This disclosure relates to systems and methods for grouping and classifying images of indoor spaces, such as systems and methods for scene classification, space overlap detection, and image subset grouping. Some systems can encounter technical limitations in identifying and organizing images of spaces in properties such as vacation rentals or hotels, where the images can include inconsistencies in perspective, lighting, or content across scenes (e.g., bedrooms, bathrooms, kitchens) and spaces (e.g., Bedroom 1, Bedroom 2). That is, the systems can attempt to manage the complexities of detecting overlaps between images of the same space, differentiating between similar-looking spaces, and grouping images accurately for presentation. Some classification models can rely on scene-level tagging (e.g., room type identification based on object or feature presence) to facilitate organization, but such techniques can result in ambiguities due to shared features across rooms or inconsistencies in image quality. These models can also rely on predefined taxonomies or manual annotations, resulting in increased computational overhead, scalability limitations, and errors in grouping.

Additionally, grouping models can be constrained by technical problems in accurately detecting overlaps between image pairs while distinguishing between images of the same scene but different spaces. That is, methods relying on feature matching or manual annotations can be deficient in handling subtle differences in spatial arrangements, angles, or lighting conditions, particularly for large datasets with diverse images.

Various example systems and methods in accordance with the present disclosure can provide a framework for image grouping and classification based on scene tagging, overlap detection, and clustering techniques to address these technical problems. By using machine-learning (ML) models (e.g., Siamese network, shared neural networks, feature extraction models, and/or image similarity metrics) for pairwise overlap detection and utilizing clustering models to group images into subsets, a system can reduce the reliance on manual annotations or predefined heuristics. That is, in some implementations, the framework allows for classification of images by scene type and grouping into subsets representing distinct spaces within those scenes while maintaining computational efficiency and scalability. The overlap detection process may improve accuracy by using feature extraction and pairwise comparison, and the clustering process organizes images into subsets, providing users with an intuitive representation of the layout of spaces (e.g., bedroom arrangements, bathroom locations, kitchen configurations, or shared spaces).
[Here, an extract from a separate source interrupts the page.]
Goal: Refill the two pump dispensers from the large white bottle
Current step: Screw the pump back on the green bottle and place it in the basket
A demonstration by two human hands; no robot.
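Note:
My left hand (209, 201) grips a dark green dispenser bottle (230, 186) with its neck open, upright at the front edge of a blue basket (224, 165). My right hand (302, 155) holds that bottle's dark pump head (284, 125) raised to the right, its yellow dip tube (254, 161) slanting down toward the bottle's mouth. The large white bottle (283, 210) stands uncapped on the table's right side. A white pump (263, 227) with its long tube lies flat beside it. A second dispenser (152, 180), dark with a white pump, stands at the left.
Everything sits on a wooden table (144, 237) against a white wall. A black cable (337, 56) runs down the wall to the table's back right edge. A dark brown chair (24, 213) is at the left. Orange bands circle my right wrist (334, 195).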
For example, the systems and methods can cause an encoder model (e.g., first model, convolutional neural networks, domain-specific classifiers, object detection models, and/or feature extractors) to generate a plurality of scenes corresponding with a plurality of images. That is, the encoder model can classify images based at least on tagged objects, identified scene features, and/or broader concepts such as indoor/outdoor classification, seasonal context, or privacy context, in some embodiments. In some implementations, the systems and methods can cause a detection model (e.g., second model, Siamese networks, feature similarity models, neural network-based comparison systems, and/or any machine learning-based detection architecture) to generate a plurality of similarity metrics (e.g., pairwise overlap scores, feature vector comparisons, and/or distance metrics) of a plurality of image pairs. The image pairs can correspond with a plurality of spaces (e.g., Bedroom 1, Bathroom 1, Living Room 1) of the plurality of images corresponding with at least one scene (e.g., bedrooms, bathrooms, kitchen, living room, entryway, dining area, laundry room, office, balcony, patio, garage, storage area, or one or more outdoor spaces) of the plurality of scenes.

Various example systems and methods in accordance provide a framework where images are first processed by an encoder model (or a first model) to classify them into scenes, reducing computational operations for subsequent processing by the detection model. The encoder model (or a second model) can generate subsets of images corresponding to specific scenes (e.g., bedrooms, bathrooms, kitchens), and the detection model can generate pairwise similarity metrics within the subsets. For example, the detection model can analyze images classified as bedrooms without performing similarity computations with images classified as kitchens or bathrooms. Classifying images into scenes before similarity analysis reduces the number of pairwise comparisons performed, improving computational efficiency and maintaining grouping accuracy. Additionally, limiting pairwise similarity analysis to images within the same scene can reduce errors caused by comparing unrelated images, improving spatial and feature-based grouping.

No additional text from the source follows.